Biarpun dia masih mengenal tokoh-tokoh Cin-ling-pai, namun pengenalannya itu
seperti hafalan saja, ditekankan oleh Bi Hwa. Segala sikapnya diatur oleh Bi
Hwa karena sebetulnya Ciok Gun sudah tidak ingat apa-apa lagi kecuali taat
kepada wanita muda yang dianggapnya amat baik, amat menyenangkan dan amat mencintanya
itu!
Akan tetapi,
belasan orang penjaga di luar itu bersikap acuh dan seolah-olah tidak
memperdulikan dia atau ayah dan anaknya yang berada di kamar seberang. Bahkan
yang berada di depan kamar tahanan mereka hanya lima orang saja, dan yang
menjaga di depan kamar tahanannya lebih banyak.
Kamar
tahanan itu kokoh kuat, dindingnya tak mungkin ditembus karena berada di bawah
tanah, jendela dan pintunya juga kokoh dan kuat daripada besi. Dan andaikata
dia mampu menjebol pintu atau jendela dan membunuh para penjaga, tidak berarti
bahwa dia sudah bebas. Di masih berada di lorong bawah tanah yang jalan
satu-satunya hanya melalui pintu rahasia dalam pondok itu. Dan di atas masih
ada empat orang musuh yang lihai itu. Tidak, dia tidak akan menggunakan kekerasan
sebelum merasa yakin akan dapat membebaskan ayahnya dan puteranya.
"Hui
Song…..!”
Pendekar itu
menengok. Ayahnya telah siuman, bahkan telah berdiri di depan jendela beruji
menghadap ke arah kamarnya. Ayahnya tidak terbelenggu lagi dan agaknya dalam
keadaan sehat saja.
"Ayah
……..!"
Kui Bu juga
berdiri di atas bangku sehingga dapat menjenguk keluar jeruji jendela dan
memandang kepadanya, juga anaknya tidak menangis lagi dan nampaknya sehat saja.
Hatinya merasa lega.
"Ayah
dan Kui Bu, kalian baik-baik saja, bukan?" tanyanya dengan suara lega.
"Hui
Song, lihat apa akibatnya. Engkau menyerah dan ditawan! Sekarang siapa yang
akan membasmi mereka?"
"Ayah,
yang penting kita masih hidup dan sehat.
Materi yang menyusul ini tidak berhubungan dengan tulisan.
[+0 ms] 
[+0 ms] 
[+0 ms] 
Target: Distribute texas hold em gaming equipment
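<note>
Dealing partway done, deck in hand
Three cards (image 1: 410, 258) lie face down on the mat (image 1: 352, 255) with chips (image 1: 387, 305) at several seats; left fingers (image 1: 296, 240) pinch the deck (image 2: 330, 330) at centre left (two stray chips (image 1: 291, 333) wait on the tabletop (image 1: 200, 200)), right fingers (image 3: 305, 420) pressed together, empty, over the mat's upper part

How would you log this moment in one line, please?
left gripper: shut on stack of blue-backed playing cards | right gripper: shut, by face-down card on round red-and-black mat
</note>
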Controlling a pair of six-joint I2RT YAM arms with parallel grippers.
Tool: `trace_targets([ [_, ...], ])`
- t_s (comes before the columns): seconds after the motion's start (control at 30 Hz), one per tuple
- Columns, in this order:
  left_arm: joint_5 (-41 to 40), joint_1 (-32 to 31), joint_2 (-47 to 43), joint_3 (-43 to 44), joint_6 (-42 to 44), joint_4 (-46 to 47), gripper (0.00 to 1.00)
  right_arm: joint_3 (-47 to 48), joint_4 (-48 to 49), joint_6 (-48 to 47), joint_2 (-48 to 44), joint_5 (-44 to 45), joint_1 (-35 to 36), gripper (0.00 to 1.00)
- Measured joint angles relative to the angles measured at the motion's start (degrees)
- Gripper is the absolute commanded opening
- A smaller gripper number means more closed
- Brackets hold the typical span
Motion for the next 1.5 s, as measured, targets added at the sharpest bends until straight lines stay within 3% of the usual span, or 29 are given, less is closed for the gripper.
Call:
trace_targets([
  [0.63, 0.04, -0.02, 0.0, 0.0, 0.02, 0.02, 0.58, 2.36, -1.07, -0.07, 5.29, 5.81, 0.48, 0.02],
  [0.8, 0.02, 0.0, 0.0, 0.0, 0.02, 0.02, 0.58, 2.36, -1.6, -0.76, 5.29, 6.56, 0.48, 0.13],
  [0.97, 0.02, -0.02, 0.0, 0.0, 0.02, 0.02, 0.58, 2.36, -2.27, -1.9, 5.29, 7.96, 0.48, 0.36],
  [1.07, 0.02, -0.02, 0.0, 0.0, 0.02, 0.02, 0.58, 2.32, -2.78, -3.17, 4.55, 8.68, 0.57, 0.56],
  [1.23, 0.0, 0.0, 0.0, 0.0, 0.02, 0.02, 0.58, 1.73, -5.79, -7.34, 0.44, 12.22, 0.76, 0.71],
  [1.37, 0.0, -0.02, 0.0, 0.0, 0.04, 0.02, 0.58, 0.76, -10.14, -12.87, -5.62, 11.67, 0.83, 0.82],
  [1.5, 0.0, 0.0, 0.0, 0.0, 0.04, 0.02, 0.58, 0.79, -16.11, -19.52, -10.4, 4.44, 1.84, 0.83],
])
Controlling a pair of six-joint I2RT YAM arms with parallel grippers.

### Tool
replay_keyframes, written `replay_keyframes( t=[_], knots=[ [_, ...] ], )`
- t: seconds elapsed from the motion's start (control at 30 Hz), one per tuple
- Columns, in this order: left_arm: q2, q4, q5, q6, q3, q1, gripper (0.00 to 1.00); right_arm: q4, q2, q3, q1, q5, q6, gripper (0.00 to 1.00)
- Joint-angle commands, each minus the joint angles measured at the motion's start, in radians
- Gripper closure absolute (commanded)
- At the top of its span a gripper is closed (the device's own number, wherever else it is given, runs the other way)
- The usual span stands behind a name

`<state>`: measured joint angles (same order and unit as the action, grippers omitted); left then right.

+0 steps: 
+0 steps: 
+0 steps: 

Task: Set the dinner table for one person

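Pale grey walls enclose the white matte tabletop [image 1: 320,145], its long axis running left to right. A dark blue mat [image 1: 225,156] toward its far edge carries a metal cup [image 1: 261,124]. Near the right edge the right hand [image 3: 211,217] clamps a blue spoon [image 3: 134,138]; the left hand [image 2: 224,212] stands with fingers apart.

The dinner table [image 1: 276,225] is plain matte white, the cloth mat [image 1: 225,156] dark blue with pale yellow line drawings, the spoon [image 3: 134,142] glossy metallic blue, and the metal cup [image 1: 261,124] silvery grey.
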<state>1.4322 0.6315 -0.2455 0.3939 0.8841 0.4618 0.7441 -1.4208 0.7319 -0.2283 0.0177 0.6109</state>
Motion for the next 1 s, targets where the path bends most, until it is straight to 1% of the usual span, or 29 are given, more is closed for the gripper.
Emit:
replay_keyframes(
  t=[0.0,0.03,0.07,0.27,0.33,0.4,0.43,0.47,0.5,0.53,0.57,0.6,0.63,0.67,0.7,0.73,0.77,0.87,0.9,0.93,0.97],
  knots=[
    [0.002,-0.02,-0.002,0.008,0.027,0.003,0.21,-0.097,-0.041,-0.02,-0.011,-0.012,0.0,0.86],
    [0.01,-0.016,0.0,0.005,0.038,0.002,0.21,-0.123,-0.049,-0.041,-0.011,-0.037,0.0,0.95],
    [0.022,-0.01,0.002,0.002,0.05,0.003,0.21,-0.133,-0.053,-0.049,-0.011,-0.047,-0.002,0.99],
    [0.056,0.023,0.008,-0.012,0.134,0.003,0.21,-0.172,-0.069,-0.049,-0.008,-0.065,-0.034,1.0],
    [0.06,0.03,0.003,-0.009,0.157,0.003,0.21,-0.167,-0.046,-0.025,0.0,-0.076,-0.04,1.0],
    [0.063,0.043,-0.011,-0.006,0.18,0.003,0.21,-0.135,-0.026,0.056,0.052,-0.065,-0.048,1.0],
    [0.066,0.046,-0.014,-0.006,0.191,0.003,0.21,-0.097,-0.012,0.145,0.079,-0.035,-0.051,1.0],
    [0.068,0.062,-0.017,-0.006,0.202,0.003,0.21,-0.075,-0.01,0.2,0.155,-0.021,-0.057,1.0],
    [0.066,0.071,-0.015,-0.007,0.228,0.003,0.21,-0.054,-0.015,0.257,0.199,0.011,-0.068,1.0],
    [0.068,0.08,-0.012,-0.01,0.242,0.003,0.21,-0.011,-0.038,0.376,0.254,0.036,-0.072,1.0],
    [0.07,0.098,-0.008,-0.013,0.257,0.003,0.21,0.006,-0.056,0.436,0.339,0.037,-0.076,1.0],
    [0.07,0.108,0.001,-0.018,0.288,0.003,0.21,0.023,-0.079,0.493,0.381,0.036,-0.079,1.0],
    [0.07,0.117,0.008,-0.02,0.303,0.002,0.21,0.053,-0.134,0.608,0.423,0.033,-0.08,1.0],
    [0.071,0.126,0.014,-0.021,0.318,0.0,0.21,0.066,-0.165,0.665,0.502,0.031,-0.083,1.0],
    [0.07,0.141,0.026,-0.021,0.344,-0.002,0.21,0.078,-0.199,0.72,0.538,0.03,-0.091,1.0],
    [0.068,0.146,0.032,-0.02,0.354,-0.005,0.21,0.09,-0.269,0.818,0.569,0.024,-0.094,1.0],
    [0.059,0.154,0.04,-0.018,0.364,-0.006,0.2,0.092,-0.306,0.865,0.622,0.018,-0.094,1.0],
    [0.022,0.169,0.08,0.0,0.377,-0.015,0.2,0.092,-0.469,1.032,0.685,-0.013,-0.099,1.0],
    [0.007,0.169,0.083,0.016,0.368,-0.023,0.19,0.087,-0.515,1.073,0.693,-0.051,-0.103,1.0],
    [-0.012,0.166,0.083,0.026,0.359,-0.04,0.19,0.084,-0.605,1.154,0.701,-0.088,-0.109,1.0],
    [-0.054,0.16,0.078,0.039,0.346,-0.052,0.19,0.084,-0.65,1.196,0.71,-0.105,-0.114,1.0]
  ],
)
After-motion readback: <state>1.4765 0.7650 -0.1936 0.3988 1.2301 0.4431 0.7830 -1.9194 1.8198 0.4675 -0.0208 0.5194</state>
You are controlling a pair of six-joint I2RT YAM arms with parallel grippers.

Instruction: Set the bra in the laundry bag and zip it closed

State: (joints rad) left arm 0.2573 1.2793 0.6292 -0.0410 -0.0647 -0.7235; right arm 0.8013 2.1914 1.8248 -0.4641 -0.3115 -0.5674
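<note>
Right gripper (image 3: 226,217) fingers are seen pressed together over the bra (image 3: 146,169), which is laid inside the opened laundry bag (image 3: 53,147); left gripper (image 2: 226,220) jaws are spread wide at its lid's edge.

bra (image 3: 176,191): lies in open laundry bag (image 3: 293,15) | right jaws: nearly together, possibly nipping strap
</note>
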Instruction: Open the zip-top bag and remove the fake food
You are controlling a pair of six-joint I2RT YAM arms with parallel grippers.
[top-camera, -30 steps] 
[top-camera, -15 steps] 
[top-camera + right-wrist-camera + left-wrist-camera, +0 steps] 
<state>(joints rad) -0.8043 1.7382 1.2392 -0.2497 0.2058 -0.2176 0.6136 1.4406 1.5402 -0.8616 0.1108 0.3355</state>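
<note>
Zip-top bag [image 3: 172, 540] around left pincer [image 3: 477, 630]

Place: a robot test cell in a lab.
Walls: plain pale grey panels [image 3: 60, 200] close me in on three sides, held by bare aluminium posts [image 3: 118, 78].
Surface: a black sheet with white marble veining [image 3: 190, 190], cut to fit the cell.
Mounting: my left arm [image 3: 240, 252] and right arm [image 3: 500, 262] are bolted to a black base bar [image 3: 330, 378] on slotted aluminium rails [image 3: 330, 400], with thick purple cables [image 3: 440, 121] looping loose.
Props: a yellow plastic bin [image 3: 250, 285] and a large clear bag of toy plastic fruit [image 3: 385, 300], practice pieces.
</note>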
Kalau sudah mati tidak akan dapat
berbuat sesuatu." jawab Hui Song dan jawaban ini agaknya menyadarkan kakek
itu bahwa puteranya terpaksa menyerah untuk menyelamatkan dia dan cucunya dari
maut.
Biarpun
hatinya merasa penasaran, ketika teringat akan cucunya yang masih kecil, diapun
dapat memaklumi sikap puteranya.
"Engkau
benar. Kita harus menjaga kesehatan, dan kekuatan, tidak boleh putus asa."
Dan dia pun merangkul cucunya. "Jangan khawatir, Kui Bu berada disini
bersamaku."
"Ayah,
aku akan menjaga kakek!" kata Kui Bu, kini suaranya mengandung ketabahan.
Agaknya
karena melihat ayahnya berada disitu dan tadi ditegur agar tidak cengeng dan
agar dia menjaga kakeknya, semangat anak itu timbul dan memang pada dasarnya
Kui Bu bukan seorang anak yang lemah atau cengeng.
Demikianlah,
dengan sabar dan tenang Hui Song, ayahnya, dan anaknya tidak membuat ulah di
dalam kamar tahanan mereka, diam-diam tentu saja mereka mempersiapkan diri dan
menanti terbukanya kesempatan untuk membebaskan diri. Kalau ada penjaga
menyodorkan hidangan dan minuman melalui jeruji besi di atas pintu, mereka
menerimanya dan makan tanpa banyak ribut lagi.
"Ayah…….!”
Suara itu melengking nyaring menembus kesunyian malam.
"Kui
Buuuu…….!!”
Kembali
suara yang sama melengking nyaring menuruni bukit, seolah suara itu datang dari
bulan tiga perempat yang memberi penerangan yang cukup. Namun, seperti juga
tadi, tidak ada suara jawaban terdengar.
"Song-ko
(kanda Song) ………!!" kembali suara itu melengking dan sia-sia, karena tidak
ada jawaban.
Bahkan suara
jengkerik dan belalang malam yang tadinya meramaikan malam, segera terhenti
sejenak karena terkejut oleh suara melengking itu. Beberapa saat kemudian,
barulah kerik jengkerik dan belalang terdengar lagi.
Ceng Sui Cin
menuruni bukit itu. Hatinya cemas bukan main. Yang aneh-aneh terjadi di
Cin-ling-pai sejak pulangnya kesitu dari pulau Teratai Merah kemarin.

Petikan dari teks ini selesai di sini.